Recently proposed regulations provide that, for taxable years beginning after December 31, 2026, the definition of “covered employees” will be expanded to include a company’s next five highest compensated employees for each taxable year in addition to those employees that already fall into such definition, regardless of whether they are officers of the company.

Last amended in 2017, Section 162(m) of the Internal Revenue Code generally prohibits publicly held corporations from taking income tax deductions for annual compensation in excess of $1 million paid to the company’s “covered employees.”  Currently, “covered employees” include a company’s principal executive officer, principal financial officer, and three other most highly compensated executive officers determined based on total compensation required to be disclosed pursuant to Item 402 of Regulation S-K (thus, typically, the company’s “named executive officers” as disclosed in the company’s Form 10-K or annual proxy statement for the year). If a person is designated as a “covered employee” after December 31, 2016, the person remains a “covered employee” in perpetuity.
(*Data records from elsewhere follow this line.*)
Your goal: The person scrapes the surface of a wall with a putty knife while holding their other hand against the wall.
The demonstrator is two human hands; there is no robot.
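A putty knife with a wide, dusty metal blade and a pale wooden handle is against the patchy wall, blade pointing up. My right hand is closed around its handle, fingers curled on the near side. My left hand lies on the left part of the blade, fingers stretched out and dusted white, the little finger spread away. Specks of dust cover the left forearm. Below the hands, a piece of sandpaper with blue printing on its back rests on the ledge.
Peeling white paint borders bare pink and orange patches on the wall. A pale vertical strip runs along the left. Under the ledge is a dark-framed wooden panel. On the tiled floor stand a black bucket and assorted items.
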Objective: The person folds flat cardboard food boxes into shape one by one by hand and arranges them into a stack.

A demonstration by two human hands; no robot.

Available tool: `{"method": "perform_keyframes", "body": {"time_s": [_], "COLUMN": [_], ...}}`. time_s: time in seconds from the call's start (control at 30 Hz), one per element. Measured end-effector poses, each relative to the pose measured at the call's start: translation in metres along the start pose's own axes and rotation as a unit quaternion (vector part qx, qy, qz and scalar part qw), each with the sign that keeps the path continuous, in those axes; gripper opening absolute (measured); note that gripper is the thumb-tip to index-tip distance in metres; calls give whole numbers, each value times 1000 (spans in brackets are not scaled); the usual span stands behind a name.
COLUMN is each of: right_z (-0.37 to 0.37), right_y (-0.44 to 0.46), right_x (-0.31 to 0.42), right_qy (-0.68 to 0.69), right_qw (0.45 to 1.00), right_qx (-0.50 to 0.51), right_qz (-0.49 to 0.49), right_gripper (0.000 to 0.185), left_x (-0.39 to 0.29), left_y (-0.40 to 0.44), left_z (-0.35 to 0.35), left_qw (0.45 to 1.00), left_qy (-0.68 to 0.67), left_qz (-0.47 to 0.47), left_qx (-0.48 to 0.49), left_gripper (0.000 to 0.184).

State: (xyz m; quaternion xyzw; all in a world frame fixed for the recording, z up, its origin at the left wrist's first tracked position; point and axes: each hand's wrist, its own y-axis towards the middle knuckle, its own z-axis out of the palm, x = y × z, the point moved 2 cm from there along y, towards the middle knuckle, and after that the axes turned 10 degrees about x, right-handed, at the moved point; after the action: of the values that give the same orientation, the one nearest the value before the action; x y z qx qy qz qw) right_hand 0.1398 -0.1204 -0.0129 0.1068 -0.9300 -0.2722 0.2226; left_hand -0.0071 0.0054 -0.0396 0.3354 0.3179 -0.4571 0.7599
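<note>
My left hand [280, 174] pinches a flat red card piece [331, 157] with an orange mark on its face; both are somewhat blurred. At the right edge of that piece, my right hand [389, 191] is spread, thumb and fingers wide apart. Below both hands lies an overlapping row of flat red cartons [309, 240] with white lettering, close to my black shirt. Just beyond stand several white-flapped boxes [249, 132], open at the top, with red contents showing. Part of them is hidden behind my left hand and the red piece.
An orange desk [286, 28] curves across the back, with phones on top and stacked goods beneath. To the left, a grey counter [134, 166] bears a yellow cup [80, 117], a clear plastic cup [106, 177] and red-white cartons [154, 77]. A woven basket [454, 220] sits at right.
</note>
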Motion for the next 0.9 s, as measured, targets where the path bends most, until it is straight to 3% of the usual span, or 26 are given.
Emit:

On January 14, 2025, the Internal Revenue Service and Treasury Department issued proposed regulations to implement statutory changes to Section 162(m) enacted by the American Rescue Plan Act of 2021. In implementing these changes, the proposed regulations provide that, for taxable years beginning after December 31, 2026, the definition of “covered employees” will be expanded to include the next five highest compensated employees for each taxable year, regardless of whether they are officers of the company. These additional highly compensated employees may change from year to year and will not remain “covered employees” in perpetuity.

  • The proposed regulations clarify a few points in determining who qualifies as one of the next five highest compensated employees who make up these additional “covered employees.” Specifically, companies will need to consider all of their common law employees and officers, as well as employees and officers of any member of the company’s affiliated group. Employees for this purpose also include employees of related management entities or professional employer organizations who perform substantially all of their services during the taxable year for the publicly held corporation or members of its affiliated group.
  • In ranking employees to determine who is the most highly compensated, companies must look at compensation that would be deductible in that tax year but for the application of Section 162(m). As a result, compensation that may be granted in 2025 or 2026 but that is includible in income and deductible by the company in 2027 will be counted for purposes of determining who is an additional “covered employee” for the 2027 tax year. This may have an immediate impact on companies’ annual compensation planning and how they account for tax for financial statement purposes.
  • The five highest compensated employees for a given taxable year may include individuals who were already among the company’s covered employees by virtue of previously being a named executive officer for a prior taxable year.

The proposed regulations include several examples that provide guidance with respect to application of these changes.

In anticipation of the changes to Section 162(m), companies may wish to review their employee population (including employees of their affiliated group) and begin to track compensation to determine how these changes may affect the company’s group of “covered employees” for purposes of Section 162(m).  Special attention should be given to particularly large cash or equity awards that may vest or become payable in or after 2027.


The following Gibson Dunn lawyers assisted in preparing this update: Sean Feller, Krista Hanvey, Kate Napalkova, and Alli Balick.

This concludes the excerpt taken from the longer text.